---------- Data provided ----------

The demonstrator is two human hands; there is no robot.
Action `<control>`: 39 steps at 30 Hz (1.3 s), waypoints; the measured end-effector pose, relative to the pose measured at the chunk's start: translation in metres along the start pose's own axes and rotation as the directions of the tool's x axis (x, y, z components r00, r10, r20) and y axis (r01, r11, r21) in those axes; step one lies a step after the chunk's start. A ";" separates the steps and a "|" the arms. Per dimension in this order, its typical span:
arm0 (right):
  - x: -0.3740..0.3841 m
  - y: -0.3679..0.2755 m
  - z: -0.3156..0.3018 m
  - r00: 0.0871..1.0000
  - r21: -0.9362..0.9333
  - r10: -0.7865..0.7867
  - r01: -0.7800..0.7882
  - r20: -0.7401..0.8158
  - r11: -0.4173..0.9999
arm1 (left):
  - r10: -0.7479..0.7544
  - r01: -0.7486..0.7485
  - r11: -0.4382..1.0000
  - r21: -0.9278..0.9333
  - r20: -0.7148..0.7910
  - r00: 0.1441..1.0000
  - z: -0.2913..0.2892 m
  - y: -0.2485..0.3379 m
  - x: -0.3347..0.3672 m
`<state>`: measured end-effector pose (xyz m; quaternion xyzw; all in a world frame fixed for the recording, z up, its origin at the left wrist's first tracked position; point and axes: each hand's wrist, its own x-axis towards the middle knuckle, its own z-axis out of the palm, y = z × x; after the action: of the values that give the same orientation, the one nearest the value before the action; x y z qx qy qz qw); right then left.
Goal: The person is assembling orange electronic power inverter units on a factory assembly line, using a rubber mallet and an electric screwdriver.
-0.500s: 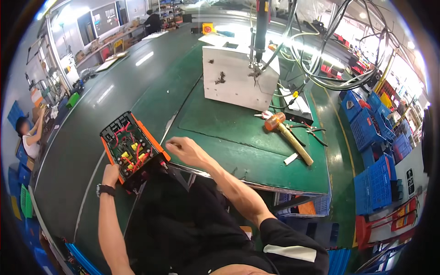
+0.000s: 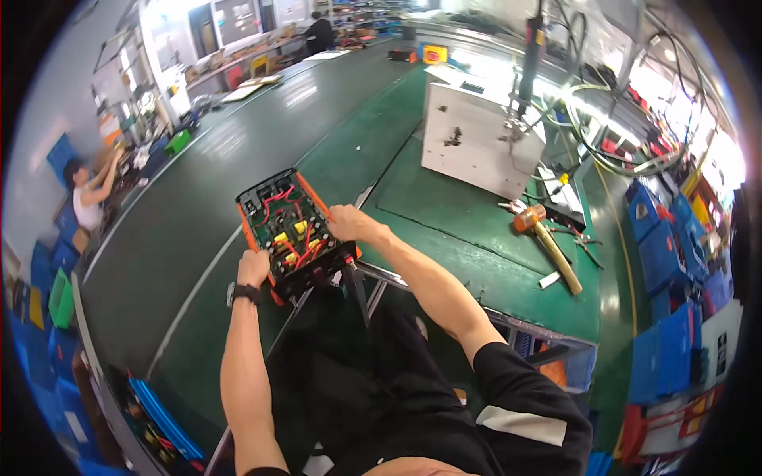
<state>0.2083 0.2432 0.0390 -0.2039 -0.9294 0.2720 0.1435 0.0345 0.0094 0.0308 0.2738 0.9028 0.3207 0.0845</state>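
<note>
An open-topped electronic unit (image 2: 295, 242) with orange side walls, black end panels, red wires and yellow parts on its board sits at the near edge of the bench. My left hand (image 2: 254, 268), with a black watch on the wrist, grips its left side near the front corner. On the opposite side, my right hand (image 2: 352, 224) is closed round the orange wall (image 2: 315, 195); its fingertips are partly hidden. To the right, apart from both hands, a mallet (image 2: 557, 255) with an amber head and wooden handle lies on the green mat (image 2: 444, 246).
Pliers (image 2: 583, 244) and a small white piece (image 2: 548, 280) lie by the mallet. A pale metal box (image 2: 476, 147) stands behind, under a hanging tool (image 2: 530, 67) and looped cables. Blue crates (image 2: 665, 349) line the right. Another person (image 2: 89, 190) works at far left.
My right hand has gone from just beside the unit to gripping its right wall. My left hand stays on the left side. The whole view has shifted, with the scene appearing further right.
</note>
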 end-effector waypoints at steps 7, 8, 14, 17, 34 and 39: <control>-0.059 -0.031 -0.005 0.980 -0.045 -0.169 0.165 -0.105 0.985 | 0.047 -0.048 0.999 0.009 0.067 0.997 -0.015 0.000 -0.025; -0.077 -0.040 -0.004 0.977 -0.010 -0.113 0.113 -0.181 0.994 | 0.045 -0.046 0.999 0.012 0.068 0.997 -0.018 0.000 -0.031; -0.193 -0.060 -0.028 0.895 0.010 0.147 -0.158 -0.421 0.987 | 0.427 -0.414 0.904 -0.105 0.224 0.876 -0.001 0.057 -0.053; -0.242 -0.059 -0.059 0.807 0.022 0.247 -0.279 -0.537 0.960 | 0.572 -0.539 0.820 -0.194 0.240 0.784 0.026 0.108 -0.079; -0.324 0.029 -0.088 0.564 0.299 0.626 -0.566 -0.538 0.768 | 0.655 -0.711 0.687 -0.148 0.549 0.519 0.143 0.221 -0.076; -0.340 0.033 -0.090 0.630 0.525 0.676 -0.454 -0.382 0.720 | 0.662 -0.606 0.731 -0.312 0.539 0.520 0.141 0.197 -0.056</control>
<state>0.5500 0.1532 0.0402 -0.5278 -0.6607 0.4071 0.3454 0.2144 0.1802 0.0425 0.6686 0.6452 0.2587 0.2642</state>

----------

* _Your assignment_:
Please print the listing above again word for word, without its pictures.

* _Answer for the task_:
The demonstrator is two human hands; there is no robot.
Action `<control>`: 39 steps at 30 Hz (1.3 s), waypoints; the measured end-effector pose, relative to the pose measured at the chunk's start: translation in metres along the start pose's own axes and rotation as the directions of the tool's x axis (x, y, z components r00, r10, r20) and y axis (r01, r11, r21) in those axes; step one lies a step after the chunk's start. A ";" separates the steps and a "|" the arms. Per dimension in this order, its typical span:
arm0 (right):
  - x: -0.3740..0.3841 m
  - y: -0.3679..0.2755 m
  - z: -0.3156..0.3018 m
  - r00: 0.0871..1.0000
  - r21: -0.9362..0.9333
  - r10: -0.7865..0.7867
  - r01: -0.7800..0.7882
  - r20: -0.7401..0.8158
  - r11: -0.4173..0.9999
arm1 (left):
  - r10: -0.7479..0.7544
  - r01: -0.7486..0.7485
  - r11: -0.4382..1.0000
  - r21: -0.9278..0.9333
  - r20: -0.7148..0.7910
  - r00: 0.1441..1.0000
  - z: -0.2913..0.2892 m
  - y: -0.2485..0.3379 m
  - x: -0.3347..0.3672 m
`<state>`: measured end-effector pose (xyz m; quaternion xyzw; all in a world frame fixed for the recording, z up, its origin at the left wrist's first tracked position; point and axes: each hand's wrist, its own x-axis towards the middle knuckle, its own z-axis out of the palm, y = z × x; after the action: of the values that give the same orientation, the one nearest the value before the action; x y z qx qy qz qw); right then left.
Goal: The person is assembling orange electronic power inverter units on a factory assembly line, using a rubber mallet and an electric screwdriver.
-0.500s: 
+0.000s: 
<state>0.2083 0.2432 0.0390 -0.2039 -0.9294 0.2720 0.1435 0.0345 0.0094 0.0308 0.2738 0.9028 0.3207 0.0845</state>
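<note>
An open-topped electronic unit (image 2: 295, 242) with orange side walls, black end panels, red wires and yellow parts on its board sits at the near edge of the bench. My left hand (image 2: 254, 268), with a black watch on the wrist, grips its left side near the front corner. On the opposite side, my right hand (image 2: 352, 224) is closed round the orange wall (image 2: 315, 195); its fingertips are partly hidden. To the right, apart from both hands, a mallet (image 2: 557, 255) with an amber head and wooden handle lies on the green mat (image 2: 444, 246).
Pliers (image 2: 583, 244) and a small white piece (image 2: 548, 280) lie by the mallet. A pale metal box (image 2: 476, 147) stands behind, under a hanging tool (image 2: 530, 67) and looped cables. Blue crates (image 2: 665, 349) line the right. Another person (image 2: 89, 190) works at far left.
My right hand has gone from just beside the unit to gripping its right wall. My left hand stays on the left side. The whole view has shifted, with the scene appearing further right.
</note>
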 end-effector waypoints at steps 7, 8, 14, 17, 34 and 39: <control>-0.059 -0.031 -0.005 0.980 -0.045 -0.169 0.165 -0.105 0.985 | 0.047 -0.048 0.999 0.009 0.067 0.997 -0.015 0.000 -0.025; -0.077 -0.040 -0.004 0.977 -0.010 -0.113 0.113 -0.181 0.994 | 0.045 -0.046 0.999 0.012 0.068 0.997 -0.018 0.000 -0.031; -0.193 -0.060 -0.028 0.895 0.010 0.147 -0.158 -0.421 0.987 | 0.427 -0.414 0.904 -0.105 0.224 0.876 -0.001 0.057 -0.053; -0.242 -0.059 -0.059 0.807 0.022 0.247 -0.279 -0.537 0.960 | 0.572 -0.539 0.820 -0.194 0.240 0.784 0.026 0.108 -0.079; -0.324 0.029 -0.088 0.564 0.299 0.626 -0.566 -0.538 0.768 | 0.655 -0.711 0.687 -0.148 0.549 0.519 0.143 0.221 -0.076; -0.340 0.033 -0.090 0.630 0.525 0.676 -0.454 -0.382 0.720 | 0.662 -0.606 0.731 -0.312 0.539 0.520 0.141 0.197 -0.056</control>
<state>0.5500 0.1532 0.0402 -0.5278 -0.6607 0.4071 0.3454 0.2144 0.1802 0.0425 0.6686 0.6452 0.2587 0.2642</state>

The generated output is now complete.